Stumbleina

Traumas, Tribulations, Travels and Tomfoolery Down Under

Wednesday, May 18, 2005

Children should be sedated and not heard

A day at shogakko (primary school) over here can sometimes unearth the real way foreigners are seen in japan. You get started at everywhere you go here if you have shiny white skin and plate eyes but youre dealt with the utmost politeness and care so I mostly feel quite lionized which is never anything to complain about. In fact yesterday I was picked up by my fab friend Keiko from my doorstep, bought ice cream and cake for, taken to play with her lovely dog and kids for a few hours, given help on my Japanese and a gorgeus meal before being thanked profusely for my “precious time.” Don't mention it luv...
However as I sit with aching limbs, sunburnt skin and a half ripped ear lobe I cant help that the extreme niceness and and sheer respect for personal space is something that must be distilled into the Japanese after the age of eight.

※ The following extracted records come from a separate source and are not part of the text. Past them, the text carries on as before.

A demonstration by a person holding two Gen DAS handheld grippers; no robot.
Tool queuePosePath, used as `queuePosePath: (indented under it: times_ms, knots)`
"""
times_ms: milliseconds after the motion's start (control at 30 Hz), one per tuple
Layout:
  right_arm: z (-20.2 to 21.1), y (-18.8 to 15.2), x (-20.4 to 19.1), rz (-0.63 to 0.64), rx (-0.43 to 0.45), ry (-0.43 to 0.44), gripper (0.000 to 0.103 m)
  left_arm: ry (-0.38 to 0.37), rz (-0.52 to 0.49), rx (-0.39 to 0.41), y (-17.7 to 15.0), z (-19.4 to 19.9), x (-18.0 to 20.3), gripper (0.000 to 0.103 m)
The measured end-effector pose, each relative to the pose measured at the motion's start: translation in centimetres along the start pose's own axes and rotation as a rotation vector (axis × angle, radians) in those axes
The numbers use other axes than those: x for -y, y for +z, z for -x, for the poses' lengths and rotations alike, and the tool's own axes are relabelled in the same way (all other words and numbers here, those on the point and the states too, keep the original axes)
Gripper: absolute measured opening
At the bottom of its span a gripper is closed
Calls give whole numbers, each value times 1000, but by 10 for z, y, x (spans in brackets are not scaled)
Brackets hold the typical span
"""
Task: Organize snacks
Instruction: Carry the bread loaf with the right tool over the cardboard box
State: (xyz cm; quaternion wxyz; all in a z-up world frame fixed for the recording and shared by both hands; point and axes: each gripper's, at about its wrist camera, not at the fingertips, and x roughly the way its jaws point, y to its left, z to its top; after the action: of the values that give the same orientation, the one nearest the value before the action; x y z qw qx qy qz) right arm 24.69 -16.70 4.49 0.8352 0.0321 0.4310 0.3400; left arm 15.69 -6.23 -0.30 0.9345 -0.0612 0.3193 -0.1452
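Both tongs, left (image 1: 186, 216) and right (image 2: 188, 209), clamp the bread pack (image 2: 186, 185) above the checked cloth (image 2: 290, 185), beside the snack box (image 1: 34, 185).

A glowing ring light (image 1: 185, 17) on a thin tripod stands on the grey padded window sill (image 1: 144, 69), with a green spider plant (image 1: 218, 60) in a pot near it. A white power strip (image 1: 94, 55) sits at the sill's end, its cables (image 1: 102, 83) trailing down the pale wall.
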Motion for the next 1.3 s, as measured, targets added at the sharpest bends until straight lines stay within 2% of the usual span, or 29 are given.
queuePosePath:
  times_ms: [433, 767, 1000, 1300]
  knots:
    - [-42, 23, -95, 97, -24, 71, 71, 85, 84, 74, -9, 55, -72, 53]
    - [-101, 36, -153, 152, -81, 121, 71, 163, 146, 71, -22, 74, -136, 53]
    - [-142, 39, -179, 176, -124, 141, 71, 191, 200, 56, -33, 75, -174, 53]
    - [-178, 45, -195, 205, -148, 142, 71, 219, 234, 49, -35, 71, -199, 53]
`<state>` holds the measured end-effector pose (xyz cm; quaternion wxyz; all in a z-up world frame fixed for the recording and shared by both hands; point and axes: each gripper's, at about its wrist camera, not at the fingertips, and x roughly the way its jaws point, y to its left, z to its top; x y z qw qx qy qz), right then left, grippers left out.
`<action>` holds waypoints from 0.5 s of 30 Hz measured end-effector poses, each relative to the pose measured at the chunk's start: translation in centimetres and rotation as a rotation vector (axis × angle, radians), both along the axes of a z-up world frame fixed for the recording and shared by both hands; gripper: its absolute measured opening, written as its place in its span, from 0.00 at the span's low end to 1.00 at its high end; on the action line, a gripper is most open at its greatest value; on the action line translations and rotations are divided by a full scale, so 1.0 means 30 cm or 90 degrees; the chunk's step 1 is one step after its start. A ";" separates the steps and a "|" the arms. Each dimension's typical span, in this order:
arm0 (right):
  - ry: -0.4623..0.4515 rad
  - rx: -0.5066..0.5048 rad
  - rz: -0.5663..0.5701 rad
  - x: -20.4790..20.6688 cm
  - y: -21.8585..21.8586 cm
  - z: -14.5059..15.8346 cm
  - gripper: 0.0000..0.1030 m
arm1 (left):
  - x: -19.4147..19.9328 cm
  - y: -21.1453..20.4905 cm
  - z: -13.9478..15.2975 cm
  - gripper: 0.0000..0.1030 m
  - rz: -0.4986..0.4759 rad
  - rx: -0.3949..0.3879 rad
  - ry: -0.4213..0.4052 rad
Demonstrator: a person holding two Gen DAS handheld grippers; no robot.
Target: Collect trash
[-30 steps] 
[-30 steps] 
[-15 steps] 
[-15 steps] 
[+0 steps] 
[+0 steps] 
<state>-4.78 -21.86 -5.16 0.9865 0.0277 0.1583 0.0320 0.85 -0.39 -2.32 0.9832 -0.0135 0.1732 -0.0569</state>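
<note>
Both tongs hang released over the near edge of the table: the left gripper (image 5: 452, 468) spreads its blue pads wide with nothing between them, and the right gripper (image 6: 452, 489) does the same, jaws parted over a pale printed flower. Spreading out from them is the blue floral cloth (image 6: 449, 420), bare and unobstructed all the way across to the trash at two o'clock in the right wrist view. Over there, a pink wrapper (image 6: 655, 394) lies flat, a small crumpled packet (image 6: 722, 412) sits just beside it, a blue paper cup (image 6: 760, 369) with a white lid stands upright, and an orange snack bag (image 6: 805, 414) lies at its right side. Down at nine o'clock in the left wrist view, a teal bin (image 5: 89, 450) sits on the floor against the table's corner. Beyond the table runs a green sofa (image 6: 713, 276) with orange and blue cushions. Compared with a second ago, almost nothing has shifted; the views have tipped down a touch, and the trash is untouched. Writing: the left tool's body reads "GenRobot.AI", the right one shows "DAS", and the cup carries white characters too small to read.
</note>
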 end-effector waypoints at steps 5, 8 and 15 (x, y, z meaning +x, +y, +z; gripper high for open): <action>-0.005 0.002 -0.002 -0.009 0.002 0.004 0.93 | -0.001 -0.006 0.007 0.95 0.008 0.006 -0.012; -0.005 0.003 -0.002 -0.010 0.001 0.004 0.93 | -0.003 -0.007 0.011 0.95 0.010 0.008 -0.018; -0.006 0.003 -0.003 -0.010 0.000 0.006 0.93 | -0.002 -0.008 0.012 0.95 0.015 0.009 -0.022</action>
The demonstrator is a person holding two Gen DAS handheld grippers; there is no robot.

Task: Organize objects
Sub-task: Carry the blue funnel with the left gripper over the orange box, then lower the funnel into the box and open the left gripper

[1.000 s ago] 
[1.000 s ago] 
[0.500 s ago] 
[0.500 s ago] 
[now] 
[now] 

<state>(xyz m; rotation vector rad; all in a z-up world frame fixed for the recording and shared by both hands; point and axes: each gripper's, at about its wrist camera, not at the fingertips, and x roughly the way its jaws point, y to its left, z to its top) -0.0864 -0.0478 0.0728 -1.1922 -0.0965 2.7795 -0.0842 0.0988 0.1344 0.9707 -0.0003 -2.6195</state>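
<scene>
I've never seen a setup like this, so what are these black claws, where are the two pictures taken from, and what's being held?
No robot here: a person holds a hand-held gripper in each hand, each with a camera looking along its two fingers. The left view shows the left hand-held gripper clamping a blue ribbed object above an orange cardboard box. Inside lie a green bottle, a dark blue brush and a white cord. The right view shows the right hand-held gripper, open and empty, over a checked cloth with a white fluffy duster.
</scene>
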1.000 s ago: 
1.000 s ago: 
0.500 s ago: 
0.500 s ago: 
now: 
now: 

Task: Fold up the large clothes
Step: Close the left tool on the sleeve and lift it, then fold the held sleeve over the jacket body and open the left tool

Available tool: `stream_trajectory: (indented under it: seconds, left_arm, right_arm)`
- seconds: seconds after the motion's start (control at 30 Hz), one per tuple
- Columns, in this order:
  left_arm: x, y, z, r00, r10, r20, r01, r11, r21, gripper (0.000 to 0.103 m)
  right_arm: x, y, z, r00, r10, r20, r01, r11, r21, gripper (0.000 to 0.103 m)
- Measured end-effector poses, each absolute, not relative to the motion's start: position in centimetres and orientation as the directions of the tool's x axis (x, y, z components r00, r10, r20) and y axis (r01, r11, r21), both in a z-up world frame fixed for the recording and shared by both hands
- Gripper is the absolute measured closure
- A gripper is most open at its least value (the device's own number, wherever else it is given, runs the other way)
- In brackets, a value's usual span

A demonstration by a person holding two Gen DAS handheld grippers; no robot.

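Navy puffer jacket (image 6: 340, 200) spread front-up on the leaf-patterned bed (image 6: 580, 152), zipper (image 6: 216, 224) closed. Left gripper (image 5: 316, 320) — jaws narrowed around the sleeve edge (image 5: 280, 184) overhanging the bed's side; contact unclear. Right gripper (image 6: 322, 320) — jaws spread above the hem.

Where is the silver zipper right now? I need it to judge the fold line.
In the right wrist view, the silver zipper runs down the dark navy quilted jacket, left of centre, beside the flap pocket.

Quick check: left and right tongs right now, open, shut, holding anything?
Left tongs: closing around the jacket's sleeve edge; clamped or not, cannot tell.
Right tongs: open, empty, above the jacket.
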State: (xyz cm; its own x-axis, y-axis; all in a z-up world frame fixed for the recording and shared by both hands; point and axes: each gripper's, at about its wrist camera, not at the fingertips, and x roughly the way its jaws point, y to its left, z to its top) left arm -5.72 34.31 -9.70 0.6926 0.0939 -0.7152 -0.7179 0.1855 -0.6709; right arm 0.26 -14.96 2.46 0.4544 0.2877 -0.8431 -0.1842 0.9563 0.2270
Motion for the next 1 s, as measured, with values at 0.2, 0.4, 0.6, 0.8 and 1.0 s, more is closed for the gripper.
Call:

For today, after spending a majority of the day with the new first year teeny students, the barriers are down. What Japanese people really want to do is climb on you, touch your hair and skin whilst upholding an unblinking stare, draw pictures of poo and willies on your back with chalk (very alan partridge) show you their lunch whilst theyre still chewing on it, cry when youre not giving them enough attention and try to poke you in the arsehole…oh and rip your earring out of course, but well get to that later. This was all done in the friendliest ways of course and I actually thoroughly enjoyed lt all...almost all. The first time I taught the little kids I felt like an absolute plonker and couldn’t bring myself to get into “heads shoulders knees and fucking toes” (a song that probably surpasses any karaoke number in singing frequention. And I go to karaoke here at least twice a week.) But now im an absolute mentalist when placed in front of a primary class (and sometimes high school sadly) anything to get em into it eh? ...that or I'm just a complete exhibitionist.
Sometimes I think I was programmed for this teaching malarchy although its more likely that I just relish in any situation where im the centre of attention and allowed to be bossy and silly. and make people play games.
But back to the experienced at hand. Usually at shogakko I get latched onto by one or if im lucky a few little girls who want to hold my hand all day and generally be my new super best friend. Usually it’s a really grubby kid with about three teeth and a funny eye. However today it was a little boy who was super cute but also super little bastard-usually my favourite type of student although after getting my boobs squeezed (accompanied by the customary hooting noise) a willy drawn on my back and, yes, the earing incident I was beginning to tire of little ryu. Especially seenas he insisted in holding my hand when I was trying to play football with the older kids at playtime. (when I got the sunburn. Spring is officially here in Japan) Anyway the painful incident happened like this, during a "color touch" game (i shout a colour in english and the kids have to touch it in the room, que lots of shouting and violence. great) Ryu points to my earrings which were yellow.
Him: goldo!
Me: No. Yellow! This is Gold. (pointing to pin)
Demon Child: Goldo! GOLDO!(jumps up and grabs earring. blood splatters. at least i'm earning my yen with vitriol.)
I realised that all kids really want is someone to talk to/at. They love their propher teachers but theyre always busy and they bollock them whenever they get rowdy. So they love having someone with no real responsibilities to piss around with all day (enter the JET!) and even though I didn’t understand some of what they were on about all of the time the fact that I was willing to try seemed to mean a lot to them. However days like this when im forced to speak Japanese as much as I can really help my learning. In fact I got a cheer today from one of my classes everytime I could translate a bit of my self introduction in to Japanese. Who needs valium when you’ve got children eh.
I must say that when i think back to my primary school days what springs to mind is potatoe printing and being embarrased for accidently calling the teacher "mum" (we've all done it.) I certainly never made a visiting foreigner bleed. And they say the British are the yobs...

1 Comments:

At 11:05 am, Blogger Sarah said...

congrats, welcome to the blogging community...your writing is absolutely, positively hilarious!